Flower in a Hail Storm

I didn't expect to feel what I was feeling. It was just the shock of seeing it one way for so long and then no more.

I went out later than usual to the barn to check Romeo and Sydney. We have been having hot and humid weather early in the season. What makes it tricky for horse owners is to keep their horses from blowing up on the too-rich grass and ending up with colic or laminitis. Since the flies and gnats are so bad we bring them in during the day. Romeo is more than happy to stand all day in front of the huge livestock fan we keep over his stall. He reminds me of a dog with his head out the window, catching a breeze. As I filled their buckets from the hose I glanced up at the many barn swallows nests we have in our tiny barn. I had counted up to fourteen when I took notice of the pasture outside the back entrance to the barn. It was smooth.

My uncle had finally found and fixed the leaking pipe that leads from the creek in to our pond in the center of the pasture. It is almost three years now that he made that mistake. He hit the pipe when he was trying to bury Gwen. He ended up moving her to bury in another spot in the pasture but the gaping hole where he originally started has been there for three years. Every couple months I would see my uncle out there messing around with PVC pipe and assorted farm machinery. The pond level never went down so we weren't even sure if it was actually ever feeding fresh water in to the pond. It just became one of those things where my aunt would be exasperated that my uncle couldn't decide if it should be repaired or not. So a long snake of a ditch began to form over the next couple years. It was surrounded in yellow tape so the horses wouldn't fall in. I started to imagine my uncle was secretly enjoying the thought of a moat surrounding the pasture. Then we wouldn't be doing constant fence repairs.
There I was, looking out and not quite comprehending what I was seeing. Just a smooth and flat area where the walls around the moat had been growing for three years. Apparently a coworker came out and resolved my uncle's pond dilemma.
Even though it has been three years this coming August, I can't believe how much it still hurts when I think about Gwen's last hours. Seeing the surrounding area finally put back in to place made me imagine the sound of a slamming coffin lid. I jumped a little at the thought and ended up hosing my shoes for a second. Desmond immediately came to my side and looked up at me. The funny thing was he didn't have that usual startled look that he has all the time. He just quietly looked up at me with full eye contact. I knew at that moment he had heard it through me. What an awesome dog.

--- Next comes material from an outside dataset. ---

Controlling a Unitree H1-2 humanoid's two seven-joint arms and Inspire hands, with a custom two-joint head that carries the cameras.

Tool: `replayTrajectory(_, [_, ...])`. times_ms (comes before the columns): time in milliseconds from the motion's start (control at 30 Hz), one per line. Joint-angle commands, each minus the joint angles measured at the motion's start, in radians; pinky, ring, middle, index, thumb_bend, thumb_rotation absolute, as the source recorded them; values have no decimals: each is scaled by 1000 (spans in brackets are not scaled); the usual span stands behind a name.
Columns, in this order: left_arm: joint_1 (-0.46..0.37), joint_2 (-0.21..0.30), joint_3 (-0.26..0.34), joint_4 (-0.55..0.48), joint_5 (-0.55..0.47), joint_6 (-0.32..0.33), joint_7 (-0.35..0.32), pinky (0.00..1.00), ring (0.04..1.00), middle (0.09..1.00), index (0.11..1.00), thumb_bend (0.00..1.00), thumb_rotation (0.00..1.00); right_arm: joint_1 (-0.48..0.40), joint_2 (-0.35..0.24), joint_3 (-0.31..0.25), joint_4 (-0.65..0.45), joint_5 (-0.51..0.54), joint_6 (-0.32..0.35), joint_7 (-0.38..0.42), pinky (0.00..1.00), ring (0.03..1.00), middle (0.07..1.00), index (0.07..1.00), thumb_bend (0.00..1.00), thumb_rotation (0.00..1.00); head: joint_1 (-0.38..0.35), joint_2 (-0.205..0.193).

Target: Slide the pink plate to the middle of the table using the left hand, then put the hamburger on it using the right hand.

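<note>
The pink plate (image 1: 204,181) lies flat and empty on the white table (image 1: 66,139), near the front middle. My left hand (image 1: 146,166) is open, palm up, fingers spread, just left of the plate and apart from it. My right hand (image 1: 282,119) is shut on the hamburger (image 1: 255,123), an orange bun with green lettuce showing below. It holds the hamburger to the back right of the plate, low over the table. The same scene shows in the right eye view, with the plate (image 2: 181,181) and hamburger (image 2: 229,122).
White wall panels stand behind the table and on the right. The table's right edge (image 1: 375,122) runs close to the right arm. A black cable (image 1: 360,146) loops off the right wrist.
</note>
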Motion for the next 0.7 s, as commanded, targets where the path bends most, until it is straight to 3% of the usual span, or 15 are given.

I was coiling back up the hose when my aunt came in to the barn. I told her the pasture looks nice. We stood at the door with Desmond between us and watched the swallows dive bomb from the barn to the trees outside. Three of us standing and staring at the spot now smooth and bare.
"I told him," my aunt stated in her simple quiet way,"that if that asshole gets out of jail next week and sees that gaping hole he'll know he won."

I just stood there in silence. I don't know if that is really why my aunt finally snapped at my uncle to get the pipe fixed. Maybe she wanted me to know she is thinking the same thing I am. That in a matter of days there is that possibility that Prick will be released and will come revisit the spot that he tore my very soul out of me. So many things in life are beyond our control. I can't undo what has been done. I accept it but I will never comprehend how dark someone can be.
"I think I should get some wildflower seeds and plant them," I told my aunt, as I walked back in to the barn. At least I can take comfort in knowing that every time a flower blooms, a part of Gwen blooms with it.


Lyrics | Eels lyrics - Flower lyrics

Comments

"he'll know he won". This is a concept so few people really get. That little things, like repairing a hole in the ground or leaving some trinket in sight, matter. They are messages that lead somewhere, sometimes in the very wrong direction. Every tiny movement starts even the longest journey.

Let not a single stitch of him remain.